## Work order
These entries must be printed again exactly as they are.

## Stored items
┏━━

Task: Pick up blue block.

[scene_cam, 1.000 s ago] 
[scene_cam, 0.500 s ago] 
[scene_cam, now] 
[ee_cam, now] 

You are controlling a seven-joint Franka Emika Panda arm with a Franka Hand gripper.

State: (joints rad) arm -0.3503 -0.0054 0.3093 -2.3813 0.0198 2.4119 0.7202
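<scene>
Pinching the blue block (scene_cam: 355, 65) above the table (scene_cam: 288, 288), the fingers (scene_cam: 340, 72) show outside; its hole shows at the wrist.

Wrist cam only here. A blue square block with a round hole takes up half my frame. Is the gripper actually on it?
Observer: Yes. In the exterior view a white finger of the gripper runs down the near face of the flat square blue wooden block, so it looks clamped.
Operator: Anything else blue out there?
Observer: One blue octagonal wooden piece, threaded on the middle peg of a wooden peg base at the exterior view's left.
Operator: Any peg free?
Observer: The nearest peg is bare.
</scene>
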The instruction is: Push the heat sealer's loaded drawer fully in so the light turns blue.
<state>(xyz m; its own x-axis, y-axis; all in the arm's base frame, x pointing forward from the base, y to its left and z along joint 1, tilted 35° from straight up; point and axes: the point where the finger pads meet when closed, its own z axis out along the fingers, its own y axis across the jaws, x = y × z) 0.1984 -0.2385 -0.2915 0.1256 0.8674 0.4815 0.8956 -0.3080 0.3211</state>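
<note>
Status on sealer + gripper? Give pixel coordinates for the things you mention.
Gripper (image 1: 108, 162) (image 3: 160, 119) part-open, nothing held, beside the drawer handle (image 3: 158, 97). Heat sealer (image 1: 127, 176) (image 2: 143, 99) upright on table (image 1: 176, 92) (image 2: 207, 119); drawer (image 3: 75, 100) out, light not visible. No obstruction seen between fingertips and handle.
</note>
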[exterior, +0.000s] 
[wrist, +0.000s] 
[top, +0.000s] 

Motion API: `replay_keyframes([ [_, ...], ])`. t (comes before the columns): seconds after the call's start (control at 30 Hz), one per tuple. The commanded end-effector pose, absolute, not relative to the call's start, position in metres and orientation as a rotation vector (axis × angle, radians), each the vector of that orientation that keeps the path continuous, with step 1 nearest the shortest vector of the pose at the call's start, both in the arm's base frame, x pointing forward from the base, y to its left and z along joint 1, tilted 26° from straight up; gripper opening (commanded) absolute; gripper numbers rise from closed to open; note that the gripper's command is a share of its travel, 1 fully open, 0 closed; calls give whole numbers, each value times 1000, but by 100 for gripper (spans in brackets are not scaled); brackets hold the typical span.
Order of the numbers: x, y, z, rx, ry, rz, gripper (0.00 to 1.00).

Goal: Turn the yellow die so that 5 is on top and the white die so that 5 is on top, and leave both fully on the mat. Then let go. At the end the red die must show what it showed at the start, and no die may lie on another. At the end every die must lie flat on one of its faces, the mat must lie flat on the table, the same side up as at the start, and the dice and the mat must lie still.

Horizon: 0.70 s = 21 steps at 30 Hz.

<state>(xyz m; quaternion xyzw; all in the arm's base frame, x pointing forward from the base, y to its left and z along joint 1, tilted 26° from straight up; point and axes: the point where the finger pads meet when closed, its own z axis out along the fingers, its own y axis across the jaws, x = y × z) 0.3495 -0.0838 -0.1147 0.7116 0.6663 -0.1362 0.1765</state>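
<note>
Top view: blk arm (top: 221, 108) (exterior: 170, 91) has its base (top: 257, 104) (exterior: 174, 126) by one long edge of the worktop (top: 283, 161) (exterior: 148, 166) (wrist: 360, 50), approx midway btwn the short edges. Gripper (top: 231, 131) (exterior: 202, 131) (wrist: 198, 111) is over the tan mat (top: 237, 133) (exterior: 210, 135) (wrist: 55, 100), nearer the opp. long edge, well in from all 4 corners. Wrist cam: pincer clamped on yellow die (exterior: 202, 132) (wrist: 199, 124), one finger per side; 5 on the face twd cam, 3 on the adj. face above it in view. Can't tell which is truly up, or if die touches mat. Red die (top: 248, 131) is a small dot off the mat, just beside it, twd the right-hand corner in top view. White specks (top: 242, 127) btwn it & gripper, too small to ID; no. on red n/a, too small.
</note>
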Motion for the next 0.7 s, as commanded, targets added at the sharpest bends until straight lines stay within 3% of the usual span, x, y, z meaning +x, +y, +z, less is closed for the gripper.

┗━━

## Result of the exercise
Task: Pick up blue block.

[scene_cam, 1.000 s ago] 
[scene_cam, 0.500 s ago] 
[scene_cam, now] 
[ee_cam, now] 

You are controlling a seven-joint Franka Emika Panda arm with a Franka Hand gripper.

State: (joints rad) arm -0.3503 -0.0054 0.3093 -2.3813 0.0198 2.4119 0.7202
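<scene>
Pinching the blue block (scene_cam: 355, 65) above the table (scene_cam: 288, 288), the fingers (scene_cam: 340, 72) show outside; its hole shows at the wrist.

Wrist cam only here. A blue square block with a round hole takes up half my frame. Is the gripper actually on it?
Observer: Yes. In the exterior view a white finger of the gripper runs down the near face of the flat square blue wooden block, so it looks clamped.
Operator: Anything else blue out there?
Observer: One blue octagonal wooden piece, threaded on the middle peg of a wooden peg base at the exterior view's left.
Operator: Any peg free?
Observer: The nearest peg is bare.
</scene>
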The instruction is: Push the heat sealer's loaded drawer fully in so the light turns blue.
<state>(xyz m; its own x-axis, y-axis; all in the arm's base frame, x pointing forward from the base, y to its left and z along joint 1, tilted 35° from straight up; point and axes: the point where the finger pads meet when closed, its own z axis out along the fingers, its own y axis across the jaws, x = y × z) 0.1984 -0.2385 -0.2915 0.1256 0.8674 0.4815 0.8956 -0.3080 0.3211</state>
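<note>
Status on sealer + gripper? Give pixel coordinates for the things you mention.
Gripper (image 1: 108, 162) (image 3: 160, 119) part-open, nothing held, beside the drawer handle (image 3: 158, 97). Heat sealer (image 1: 127, 176) (image 2: 143, 99) upright on table (image 1: 176, 92) (image 2: 207, 119); drawer (image 3: 75, 100) out, light not visible. No obstruction seen between fingertips and handle.
</note>
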[exterior, +0.000s] 
[wrist, +0.000s] 
[top, +0.000s] 

Motion API: `replay_keyframes([ [_, ...], ])`. t (comes before the columns): seconds after the call's start (control at 30 Hz), one per tuple. The commanded end-effector pose, absolute, not relative to the call's start, position in metres and orientation as a rotation vector (axis × angle, radians), each the vector of that orientation that keeps the path continuous, with step 1 nearest the shortest vector of the pose at the call's start, both in the arm's base frame, x pointing forward from the base, y to its left and z along joint 1, tilted 26° from straight up; gripper opening (commanded) absolute; gripper numbers rise from closed to open; note that the gripper's command is a share of its travel, 1 fully open, 0 closed; calls give whole numbers, each value times 1000, but by 100 for gripper (spans in brackets are not scaled); brackets hold the typical span.
Order of the numbers: x, y, z, rx, ry, rz, gripper (0.00 to 1.00).

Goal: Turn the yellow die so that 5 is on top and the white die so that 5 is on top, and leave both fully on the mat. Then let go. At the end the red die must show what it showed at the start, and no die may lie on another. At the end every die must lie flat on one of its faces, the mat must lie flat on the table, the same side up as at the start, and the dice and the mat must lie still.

Horizon: 0.70 s = 21 steps at 30 Hz.

<state>(xyz m; quaternion xyzw; all in the arm's base frame, x pointing forward from the base, y to its left and z along joint 1, tilted 26° from straight up; point and axes: the point where the finger pads meet when closed, its own z axis out along the fingers, its own y axis across the jaws, x = y × z) 0.3495 -0.0838 -0.1147 0.7116 0.6663 -0.1362 0.1765</state>
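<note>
Top view: blk arm (top: 221, 108) (exterior: 170, 91) has its base (top: 257, 104) (exterior: 174, 126) by one long edge of the worktop (top: 283, 161) (exterior: 148, 166) (wrist: 360, 50), approx midway btwn the short edges. Gripper (top: 231, 131) (exterior: 202, 131) (wrist: 198, 111) is over the tan mat (top: 237, 133) (exterior: 210, 135) (wrist: 55, 100), nearer the opp. long edge, well in from all 4 corners. Wrist cam: pincer clamped on yellow die (exterior: 202, 132) (wrist: 199, 124), one finger per side; 5 on the face twd cam, 3 on the adj. face above it in view. Can't tell which is truly up, or if die touches mat. Red die (top: 248, 131) is a small dot off the mat, just beside it, twd the right-hand corner in top view. White specks (top: 242, 127) btwn it & gripper, too small to ID; no. on red n/a, too small.
</note>
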Motion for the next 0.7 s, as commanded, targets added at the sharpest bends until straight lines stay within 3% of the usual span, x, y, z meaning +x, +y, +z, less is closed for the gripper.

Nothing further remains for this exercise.